(EXERCISE) Give the data again exactly as it appears, excluding any pictures.

(PROVIDED MATERIAL)
++++++++
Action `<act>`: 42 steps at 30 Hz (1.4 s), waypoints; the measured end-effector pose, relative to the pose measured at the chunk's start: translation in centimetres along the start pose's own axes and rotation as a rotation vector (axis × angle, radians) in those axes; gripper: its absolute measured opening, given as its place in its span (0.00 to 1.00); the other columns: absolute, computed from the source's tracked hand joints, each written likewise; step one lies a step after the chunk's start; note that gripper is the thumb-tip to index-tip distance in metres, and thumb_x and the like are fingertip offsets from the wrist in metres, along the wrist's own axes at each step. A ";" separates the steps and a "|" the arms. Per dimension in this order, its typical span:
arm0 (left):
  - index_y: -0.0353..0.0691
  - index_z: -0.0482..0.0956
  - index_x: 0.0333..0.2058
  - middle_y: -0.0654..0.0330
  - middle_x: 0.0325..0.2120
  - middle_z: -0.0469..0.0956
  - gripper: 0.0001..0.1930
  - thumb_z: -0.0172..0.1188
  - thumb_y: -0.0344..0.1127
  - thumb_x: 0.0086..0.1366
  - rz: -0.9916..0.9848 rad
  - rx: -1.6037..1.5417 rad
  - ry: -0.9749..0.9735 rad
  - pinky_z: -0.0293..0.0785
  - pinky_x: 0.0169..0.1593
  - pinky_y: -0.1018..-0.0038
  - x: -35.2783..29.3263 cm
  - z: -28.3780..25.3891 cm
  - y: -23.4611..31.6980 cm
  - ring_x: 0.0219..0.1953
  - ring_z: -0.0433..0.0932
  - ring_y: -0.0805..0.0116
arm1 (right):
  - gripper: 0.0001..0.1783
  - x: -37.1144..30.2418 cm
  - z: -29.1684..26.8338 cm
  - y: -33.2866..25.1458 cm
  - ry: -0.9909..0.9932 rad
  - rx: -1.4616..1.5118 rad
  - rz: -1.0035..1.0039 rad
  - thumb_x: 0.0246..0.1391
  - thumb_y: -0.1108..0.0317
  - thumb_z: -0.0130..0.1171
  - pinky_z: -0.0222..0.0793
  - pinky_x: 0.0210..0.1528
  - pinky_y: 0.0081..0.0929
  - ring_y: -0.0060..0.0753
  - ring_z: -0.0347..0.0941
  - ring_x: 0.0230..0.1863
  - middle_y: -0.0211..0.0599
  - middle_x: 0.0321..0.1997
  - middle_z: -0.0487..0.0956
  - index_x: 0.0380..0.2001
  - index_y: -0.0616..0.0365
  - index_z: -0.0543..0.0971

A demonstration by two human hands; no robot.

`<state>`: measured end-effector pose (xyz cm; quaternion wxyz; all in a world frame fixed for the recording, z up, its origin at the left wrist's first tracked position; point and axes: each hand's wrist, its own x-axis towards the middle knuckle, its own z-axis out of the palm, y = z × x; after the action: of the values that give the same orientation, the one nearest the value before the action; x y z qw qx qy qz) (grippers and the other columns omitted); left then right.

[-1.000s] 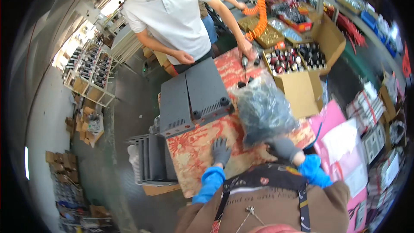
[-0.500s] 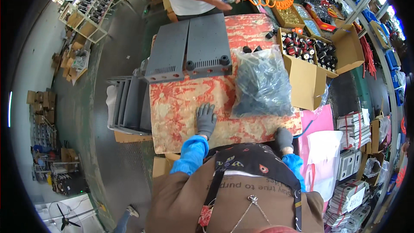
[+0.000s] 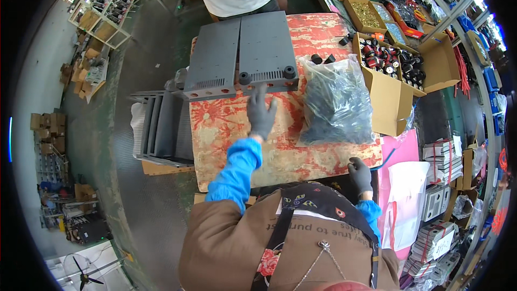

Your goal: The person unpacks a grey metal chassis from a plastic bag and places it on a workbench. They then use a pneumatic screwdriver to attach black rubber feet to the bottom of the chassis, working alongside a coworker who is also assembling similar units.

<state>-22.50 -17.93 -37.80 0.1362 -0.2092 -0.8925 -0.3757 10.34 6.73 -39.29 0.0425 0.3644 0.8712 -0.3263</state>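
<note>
counter (image 3: 221, 140): patchy red/cream; bare stretch along the near side, handy working room, best left free.
gray boxes: left gray box (image 3: 214, 54) and right gray box (image 3: 266, 46), side by side at counter's far left, vented sides facing the person. Edges may be sharp; meet them with flat gloved fingers, no sliding along the rim.
open carton (image 3: 390, 99): right of bag, red and black parts inside; flap sticks out beside bag, easy to snag.
clear bag (image 3: 336, 99): full of dark pieces, on counter, right of right gray box; slack plastic, best given room.
left hand (image 3: 262, 113): gloved, fingers extended and parted, gripping nothing; at vented side of right gray box, contact can't tell. Looks like a reach: go slow, wrist steady.
right hand (image 3: 360, 174): gloved, by counter's near right edge; fingers seem part curled, can't tell if gripping. Could help brace.
black knobs (image 3: 245, 77): two, near vented edge of right gray box, one just beyond left hand; bumpable, approach from the side.
loose caps (image 3: 329, 59): black, behind bag.
</note>
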 end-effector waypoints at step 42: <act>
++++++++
(REPLY)
Action `<act>`: 42 steps at 30 Hz (1.4 s), waypoints; the measured end-effector pose, relative to the pose measured at the chunk's start: translation in centimetres along the start pose's own axes and rotation as a rotation vector (axis × angle, radians) in those axes; gripper: its absolute measured opening, given as its place in its span (0.00 to 1.00); the other columns: absolute, computed from the source's tracked hand joints, each written likewise; step one lies a step after the chunk's start; note that gripper is the thumb-tip to index-tip distance in metres, and thumb_x and the like are fingertip offsets from the wrist in metres, along the wrist's own axes at each step. A ";" separates the steps and a "|" the arms. Per dimension in this order, its typical span:
arm0 (left):
  - index_y: -0.0353..0.0691
  - index_z: -0.0482..0.0956
  - index_x: 0.0333..0.2058
  - middle_y: -0.0654..0.0330
  - middle_x: 0.0325..0.2120
  - middle_z: -0.0469..0.0956
  - gripper: 0.0001..0.1930
  - thumb_z: -0.0172..0.1188
  - thumb_y: -0.0344..0.1127
  - thumb_x: 0.0086..0.1366
  - rz: -0.9916..0.9848 rad
  - rx: -1.6037..1.5417 rad
  - ry: -0.9749..0.9735 rad
  - pinky_z: -0.0293..0.0785
  - pinky_x: 0.0169..0.1593
  - pinky_y: -0.1018..-0.0038
  - x: -35.2783..29.3263 cm
  - z: -28.3780..25.3891 cm
  - y: -23.4611..31.6980 cm
  - ring_x: 0.0219..0.1953
  - ring_z: -0.0433..0.0932
  - ring_y: -0.0805..0.0116
arm1 (right):
  - gripper: 0.0001..0.1783
  - x: -37.1144..30.2418 cm
  - z: -29.1684..26.8338 cm
  - y: -33.2866..25.1458 cm
  - ry: -0.9909..0.9932 rad
  - rx: -1.4616..1.5118 rad
  - rz: -1.0035..1.0039 rad
  - thumb_x: 0.0246..0.1391
  - thumb_y: -0.1108..0.0317
  - thumb_z: -0.0130..0.1171
  - pinky_z: -0.0222..0.0793
  - pinky_x: 0.0210..0.1528
  - pinky_y: 0.0081..0.0929
  - ring_y: -0.0060..0.0753
  - ring_z: -0.0347..0.0941
  - ring_x: 0.0230..0.1863
  - middle_y: -0.0211..0.0599
  - middle_x: 0.0321..0.1997
  - middle_z: -0.0487..0.0956
  - index_x: 0.0380..0.2001
  - index_y: -0.0616..0.0365
  - index_z: -0.0543..0.0971

A demonstration by two human hands; no robot.

`<state>`: measured end-effector pose (xyz cm; quaternion wxyz; all in a world frame fixed for the recording, z up, its origin at the left wrist's first tracked position; point and axes: each hand's wrist, its own x-axis towards the middle knuckle, its own z-axis out of the palm, y = z × x; after the action: of the values that give the same orientation, the one nearest the value before the action; x y z qw qx qy qz) (grippers and the other columns omitted); left then right.

[-1.000s] 
[-0.500s] 
[+0.000s] 

Your goal: The person unpacks a grey metal chassis from a plastic bag and places it on a workbench. They then use a pneumatic screwdriver to attach black rubber feet to the bottom of the chassis, working alongside a coworker who is also assembling similar units.

<state>-22.50 -17.93 -37.80 0.1362 -0.2092 -0.8925 -0.3757 10.34 6.73 -39.29 0.0425 0.3644 0.8712 -0.3263</state>
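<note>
counter (image 3: 221, 140): patchy red/cream; bare stretch along the near side, handy working room, best left free.
gray boxes: left gray box (image 3: 214, 54) and right gray box (image 3: 266, 46), side by side at counter's far left, vented sides facing the person. Edges may be sharp; meet them with flat gloved fingers, no sliding along the rim.
open carton (image 3: 390, 99): right of bag, red and black parts inside; flap sticks out beside bag, easy to snag.
clear bag (image 3: 336, 99): full of dark pieces, on counter, right of right gray box; slack plastic, best given room.
left hand (image 3: 262, 113): gloved, fingers extended and parted, gripping nothing; at vented side of right gray box, contact can't tell. Looks like a reach: go slow, wrist steady.
right hand (image 3: 360, 174): gloved, by counter's near right edge; fingers seem part curled, can't tell if gripping. Could help brace.
black knobs (image 3: 245, 77): two, near vented edge of right gray box, one just beyond left hand; bumpable, approach from the side.
loose caps (image 3: 329, 59): black, behind bag.
</note>
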 end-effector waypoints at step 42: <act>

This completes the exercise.